• WORK INSTRUCTION:
Every line below must be copied as written, except for pictures.

• STORED DATA:
....................
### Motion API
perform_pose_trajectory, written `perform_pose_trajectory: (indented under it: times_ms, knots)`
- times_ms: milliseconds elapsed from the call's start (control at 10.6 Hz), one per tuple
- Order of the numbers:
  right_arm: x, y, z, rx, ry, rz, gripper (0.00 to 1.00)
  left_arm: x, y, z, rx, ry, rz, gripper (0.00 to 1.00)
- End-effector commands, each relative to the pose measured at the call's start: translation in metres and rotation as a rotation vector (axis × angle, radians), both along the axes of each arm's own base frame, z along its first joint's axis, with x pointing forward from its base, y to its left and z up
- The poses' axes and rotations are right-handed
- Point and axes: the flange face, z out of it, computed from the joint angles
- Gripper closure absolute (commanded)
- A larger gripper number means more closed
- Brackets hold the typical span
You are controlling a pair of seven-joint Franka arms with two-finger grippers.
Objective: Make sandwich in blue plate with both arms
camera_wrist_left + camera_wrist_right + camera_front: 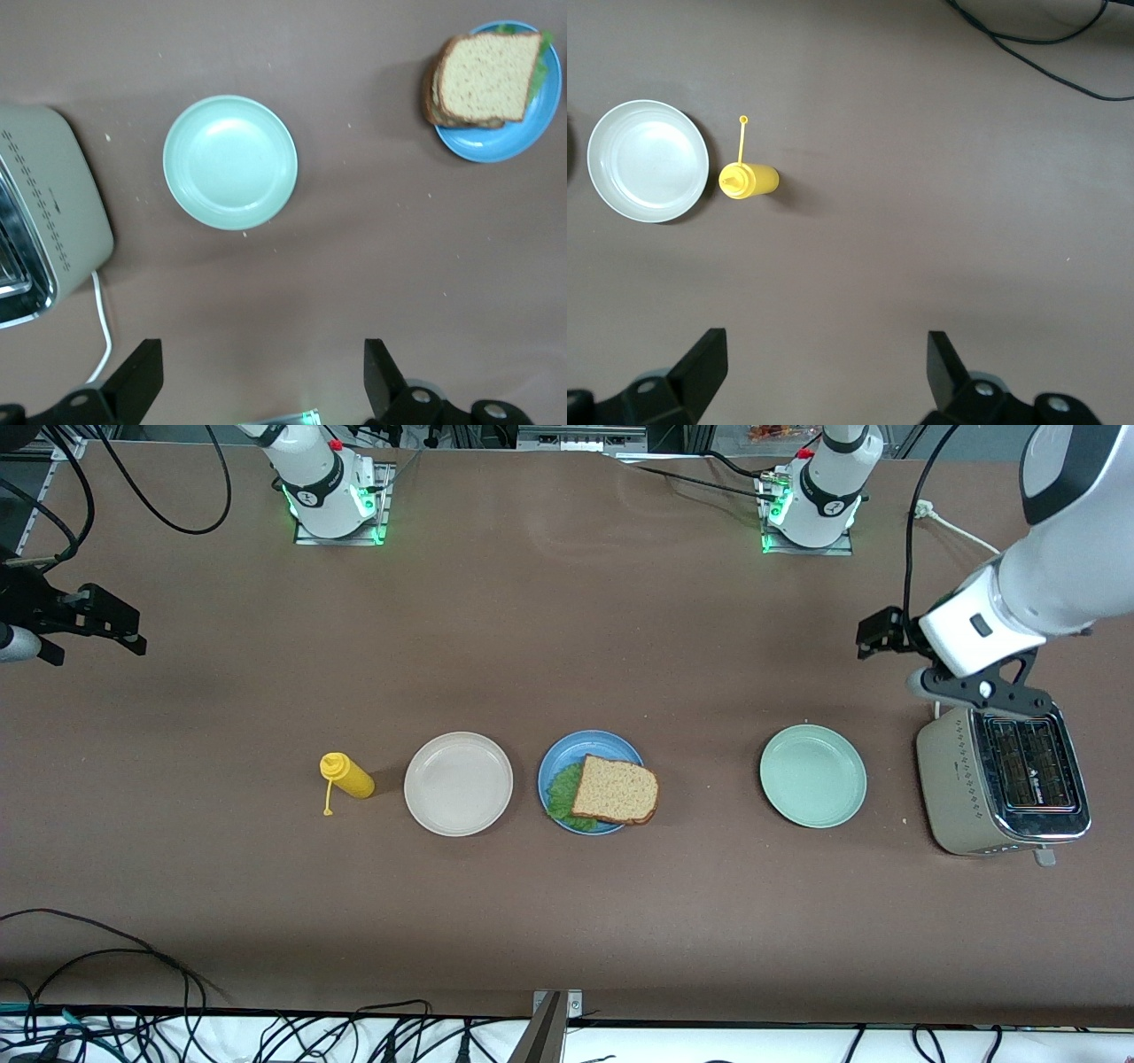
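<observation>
Sandwich (616,789): brown wholegrain bread slices stacked with a crinkled green lettuce leaf (562,795) poking out, lying on the round medium-blue plate (554,766) near the middle of the bench (567,646); one edge overhangs the rim toward the left arm's end.
Right tool (106,624): black two-finger tool, released with fingers spread wide, holding nothing, up over bare bench at the right arm's end; this arm waits.
Yellow squeeze bottle (350,777): lying on its side, its cap dangling on a thin strap, beside the beige plate.
Round beige plate (458,783): between the bottle and the blue plate.
Round pale green plate (812,775): between the blue plate and the toaster, apart from both.
Left tool (263,376): black two-finger tool, released with fingers wide apart, gripping nothing, over the bench beside the toaster.
Beige and chrome two-slot toaster (1001,784): at the left arm's end, white cord trailing.
Writing: small mark on the toaster's side, too small to read.
</observation>
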Motion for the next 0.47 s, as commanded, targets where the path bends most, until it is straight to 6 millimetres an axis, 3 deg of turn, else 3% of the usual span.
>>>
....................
• EXPECTED ANSWER:
### Motion API
perform_pose_trajectory, written `perform_pose_trajectory: (indented under it: times_ms, knots)`
- times_ms: milliseconds elapsed from the call's start (control at 10.6 Hz), one per tuple
- Order of the numbers:
  right_arm: x, y, z, rx, ry, rz, gripper (0.00 to 1.00)
  left_arm: x, y, z, rx, ry, rz, gripper (0.00 to 1.00)
- End-effector commands, each relative to the pose measured at the call's start: translation in metres and rotation as a rotation vector (axis × angle, radians), both along the axes of each arm's own base frame, z along its first joint's axis, with x pointing forward from its base, y to its left and z up
- The poses' axes and rotations are right-handed
- Point and axes: the flange face, z out of it, computed from the joint angles
- Gripper closure absolute (commanded)
- A larger gripper number means more closed
- Brackets hold the typical span
You are controlling a pair of seven-joint Franka arms with two-finger grippers.
Objective: Make sandwich in blue plate with both arms
camera_wrist_left + camera_wrist_right + camera_front: 
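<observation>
Sandwich (616,789): brown wholegrain bread slices stacked with a crinkled green lettuce leaf (562,795) poking out, lying on the round medium-blue plate (554,766) near the middle of the bench (567,646); one edge overhangs the rim toward the left arm's end.
Right tool (106,624): black two-finger tool, released with fingers spread wide, holding nothing, up over bare bench at the right arm's end; this arm waits.
Yellow squeeze bottle (350,777): lying on its side, its cap dangling on a thin strap, beside the beige plate.
Round beige plate (458,783): between the bottle and the blue plate.
Round pale green plate (812,775): between the blue plate and the toaster, apart from both.
Left tool (263,376): black two-finger tool, released with fingers wide apart, gripping nothing, over the bench beside the toaster.
Beige and chrome two-slot toaster (1001,784): at the left arm's end, white cord trailing.
Writing: small mark on the toaster's side, too small to read.
</observation>
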Motion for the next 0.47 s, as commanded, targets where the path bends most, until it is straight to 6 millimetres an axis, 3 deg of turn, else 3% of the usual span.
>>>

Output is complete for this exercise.